In 1981 the ‘ultra-clean’ Cosmic Dust Laboratory was established to ‘curate and distribute’ cosmic dust particles—over two thousand of them.
How do you hold a wave upon the shore? How do you hold a moonbeam in your hand? How do you capture stardust? With sticky blue fly-paper called aerogel — the lowest density solid material in the world.
In 2004 a high-tech Hoover (actually called 'Stardust') flew into the cloud trailing in the wake of the comet Wild-2 collecting material from stars that predate the formation of our solar system. In order to accomplish this task, Stardust made use of aerogel.Photo: NASA
Aerogel has also been used to capture ‘local’ dust particles from space. This picture shows the path (five hundredths of an inch long) traced by a miniscule meteoroid through a piece of aerogel. The meteroid itself is visible as a speck of dust at the tip of its trail. The ‘fly’ was caught by hanging the aerogel ‘out of the window’ of a Space Shuttle subcraft.

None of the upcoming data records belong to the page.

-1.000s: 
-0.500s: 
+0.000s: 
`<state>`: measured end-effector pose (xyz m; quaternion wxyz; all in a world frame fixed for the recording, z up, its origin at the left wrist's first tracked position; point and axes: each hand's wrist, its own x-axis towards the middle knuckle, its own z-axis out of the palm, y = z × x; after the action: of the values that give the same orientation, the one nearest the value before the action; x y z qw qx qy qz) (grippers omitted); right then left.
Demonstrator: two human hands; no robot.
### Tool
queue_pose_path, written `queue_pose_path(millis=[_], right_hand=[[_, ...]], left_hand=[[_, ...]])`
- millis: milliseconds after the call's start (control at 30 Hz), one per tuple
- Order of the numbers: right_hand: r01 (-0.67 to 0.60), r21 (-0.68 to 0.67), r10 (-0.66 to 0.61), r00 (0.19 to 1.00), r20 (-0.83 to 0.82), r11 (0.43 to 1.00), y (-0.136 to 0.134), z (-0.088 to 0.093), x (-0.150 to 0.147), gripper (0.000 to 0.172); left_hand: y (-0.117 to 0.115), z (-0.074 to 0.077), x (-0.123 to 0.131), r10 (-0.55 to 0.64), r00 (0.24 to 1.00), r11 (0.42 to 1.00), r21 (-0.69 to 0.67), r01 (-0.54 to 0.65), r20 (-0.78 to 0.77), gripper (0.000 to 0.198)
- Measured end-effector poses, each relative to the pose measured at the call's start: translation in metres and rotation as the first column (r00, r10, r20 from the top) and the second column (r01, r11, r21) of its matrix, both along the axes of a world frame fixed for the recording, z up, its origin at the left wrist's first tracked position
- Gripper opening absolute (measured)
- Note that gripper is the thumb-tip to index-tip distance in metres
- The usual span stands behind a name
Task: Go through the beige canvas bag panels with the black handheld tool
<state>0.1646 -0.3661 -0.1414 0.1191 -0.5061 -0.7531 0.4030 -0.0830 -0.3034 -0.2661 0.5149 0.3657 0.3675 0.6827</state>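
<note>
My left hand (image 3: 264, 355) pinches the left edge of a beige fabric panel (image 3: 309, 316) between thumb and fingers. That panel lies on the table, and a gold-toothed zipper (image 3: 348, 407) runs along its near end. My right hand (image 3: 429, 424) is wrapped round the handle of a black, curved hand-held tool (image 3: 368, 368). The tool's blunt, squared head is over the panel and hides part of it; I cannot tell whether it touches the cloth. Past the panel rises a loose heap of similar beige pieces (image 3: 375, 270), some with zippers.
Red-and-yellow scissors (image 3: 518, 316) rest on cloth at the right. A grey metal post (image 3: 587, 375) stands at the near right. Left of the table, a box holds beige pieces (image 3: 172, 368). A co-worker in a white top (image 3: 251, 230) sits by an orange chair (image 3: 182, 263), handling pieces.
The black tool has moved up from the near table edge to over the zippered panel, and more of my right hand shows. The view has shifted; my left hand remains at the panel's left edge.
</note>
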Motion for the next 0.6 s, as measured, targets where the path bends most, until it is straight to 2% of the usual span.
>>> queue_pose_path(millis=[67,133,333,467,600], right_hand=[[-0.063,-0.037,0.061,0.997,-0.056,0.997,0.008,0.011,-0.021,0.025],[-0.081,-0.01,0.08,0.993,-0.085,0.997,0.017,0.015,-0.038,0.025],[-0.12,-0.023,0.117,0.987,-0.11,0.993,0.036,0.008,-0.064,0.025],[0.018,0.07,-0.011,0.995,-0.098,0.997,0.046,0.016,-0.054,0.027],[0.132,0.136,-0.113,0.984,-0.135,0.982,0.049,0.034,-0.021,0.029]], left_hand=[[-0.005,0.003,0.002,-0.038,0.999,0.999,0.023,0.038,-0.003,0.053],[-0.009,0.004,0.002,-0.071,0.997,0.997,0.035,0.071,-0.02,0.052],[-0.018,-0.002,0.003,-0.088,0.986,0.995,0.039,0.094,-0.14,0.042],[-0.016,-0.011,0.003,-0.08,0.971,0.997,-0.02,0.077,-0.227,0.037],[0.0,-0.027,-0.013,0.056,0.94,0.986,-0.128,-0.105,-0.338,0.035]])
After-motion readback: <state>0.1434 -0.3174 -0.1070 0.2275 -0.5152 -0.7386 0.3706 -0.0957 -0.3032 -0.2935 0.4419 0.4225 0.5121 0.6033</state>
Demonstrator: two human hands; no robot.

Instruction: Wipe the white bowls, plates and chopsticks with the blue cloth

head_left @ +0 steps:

Come in under the shadow of this red rock,
And I will show you something different from either
Your shadow at morning striding behind you
Or your shadow at evening rising to meet you;
I will show you fear in a handful of dust.
— TS Eliot, The Wasteland
Beyond the solar system there is yet another species of dust. The most exotic and elusive of them all. And although we are billions of miles away from it, we have peered across deep space and watched it dancing like motes in a sunbeam—emitting, reflecting and absorbing light—and from these observations we have been able to ascertain that it is a mere 1/1000th of a millimetre in size. This is interstellar dust and the amount of it in the universe is important because it is a measure of the number of stars that created it. Paradoxically stars are actually formed when gravity causes dust to condense.
In 1990 Voyager 1, the only man-made object to have left the solar system, took a ‘holiday snapshot’ of home as seen from deep space - then sent it back. The picture, now known as ‘Pale Blue Dot’, was taken 6 billion kilometers away from earth and on it you can see what looks like a bright speck of dust that shouldn’t be there. That speck of dust is planet earth.Photo: NASA
“If you look at [that picture], you see a dot. That's here. That's home. That's us. On it, everyone you ever heard of, every human being who ever lived, lived out their lives. The aggregate of all our joys and sufferings, thousands of confident religions, ideologies and economic doctrines, every hunter and forager, every hero and coward, every creator and destroyer of civilizations, every king and peasant, every young couple in love, every hopeful child, every mother and father, every inventor and explorer, every teacher of morals, every corrupt politician, every superstar, every supreme leader, every saint and sinner in the history of our species, lived there on a mote of dust, suspended in a sunbeam.
The earth is a very small stage in a vast cosmic arena. Think of the rivers of blood spilled by all those generals and emperors so that in glory and in triumph they could become the momentary masters of a fraction of a dot. Think of the endless cruelties visited by the inhabitants of one corner of the dot on scarcely-distinguishable inhabitants of some other corner of the dot. How frequent their misunderstandings, how eager they are to kill one another, how fervent their hatreds. Our posturings, our imagined self-importance, the delusion that we have some privileged position in the universe, are challenged by this point of pale light.”